"Bevor man wen auch immer was auch immer lehrt, sollte man ihn zumindest kennen. Wer begegnet uns heute an den Schulen, den Gymnasien, der Universität?"In beneidenswerter Kürze und Prägnanz zeichnet Michel Serres auf den folgenden Seiten ein Porträt der "Kleinen Däumlinge" (Marc Prensky hatte sie in einem kurzen Aufsatz aus dem Jahr 2001 "digital natives" genannt) und der gegenwärtigen Umbrüche praktisch aller Lebensbereiche:
"Ohne dass wir dessen gewahr wurden, ist in einer kurzen Zeitspanne (...) ein neuer Mensch geboren worden. Er oder sie hat nicht mehr den gleichen Körper und nicht mehr dieselbe Lebenserwartung, kommuniziert nicht mehr auf die gleiche Weise, nimmt nicht mehr dieselbe Welt wahr, lebt nicht mehr in derselben Natur, nicht mehr im selben Raum." (S. 15)Im Gegensatz zu den meisten anderen Beobachtern des beschleunigten Wandels durch die Digitalisierung verfällt (der zwischenzeitlich immerhin 83-jährige) Serres nun aber nicht in kulturpessimistisches Wehklagen - im Gegenteil: Er liebt diese jungen Leute "von ganzem Herzen" (S. 18) und gesteht:
"Ich wäre gern achtzehn, so alt wie die Kleinen Däumlinge, jetzt, da alles zu erneuern, ja erst noch zu erfinden ist." (S. 23)Genau das macht den durch und durch sympathischen Grundzug des Buches aus, trägt dem Verfasser aber in manchen Rezensionen seltsame Vorwürfe ein. So entblödet sich etwa eine Journalistin nicht, in der Zeit zu schreiben:
"Michel Serres' digitale Naivität erklärt sich auch durch seine Perspektive: Er schreibt als Großvater und Professor, oft sehr blumig und metaphernreich."Der Verfasserin sei gesagt, dass sich dieser "digital naive" Autor schon mehr als 20 Jahre vor ihrer Geburt intensiv mit Themen wie Netzwerken, Medien und Kommunikation befasst hat. Wenn er schreibt, was er schreibt, dann schreibt er es aus gutem Grund. Nassforsche Formulierungen ersetzen keine Recherche (und "petite" schreibt man mit einem "t").

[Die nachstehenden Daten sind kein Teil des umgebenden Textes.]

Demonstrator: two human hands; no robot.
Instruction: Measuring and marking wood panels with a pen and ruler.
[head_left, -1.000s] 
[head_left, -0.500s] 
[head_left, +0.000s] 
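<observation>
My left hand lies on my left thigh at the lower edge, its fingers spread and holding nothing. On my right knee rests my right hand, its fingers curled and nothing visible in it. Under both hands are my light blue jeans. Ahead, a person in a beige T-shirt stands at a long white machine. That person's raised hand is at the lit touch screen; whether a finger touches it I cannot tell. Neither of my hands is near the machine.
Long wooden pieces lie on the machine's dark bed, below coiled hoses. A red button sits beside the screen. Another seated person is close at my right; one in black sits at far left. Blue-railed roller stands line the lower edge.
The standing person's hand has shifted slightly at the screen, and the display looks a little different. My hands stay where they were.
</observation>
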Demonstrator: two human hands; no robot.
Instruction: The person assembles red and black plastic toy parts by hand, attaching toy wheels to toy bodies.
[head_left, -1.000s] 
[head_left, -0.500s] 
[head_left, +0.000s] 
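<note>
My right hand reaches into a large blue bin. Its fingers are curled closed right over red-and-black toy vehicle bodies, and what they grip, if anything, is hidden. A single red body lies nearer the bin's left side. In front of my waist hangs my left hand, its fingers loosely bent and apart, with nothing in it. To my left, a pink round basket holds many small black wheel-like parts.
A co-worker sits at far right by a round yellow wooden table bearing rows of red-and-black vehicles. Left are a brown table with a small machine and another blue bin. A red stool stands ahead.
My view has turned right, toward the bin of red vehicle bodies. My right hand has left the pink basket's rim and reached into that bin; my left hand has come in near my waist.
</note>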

Weder diese noch andere Rezensenten sind übrigens auf den (eigentlich naheliegenden) Gedanken gekommen, sich mit dem Titel des Essays zu befassen. Das ist insofern schade, als darin eine entscheidende Pointe liegt. Denn der "kleine Däumling" in Perraults Märchen, der anfangs von allen belächelt und unterschätzt wird, erweist sich am Ende als der Retter seiner älteren Brüder.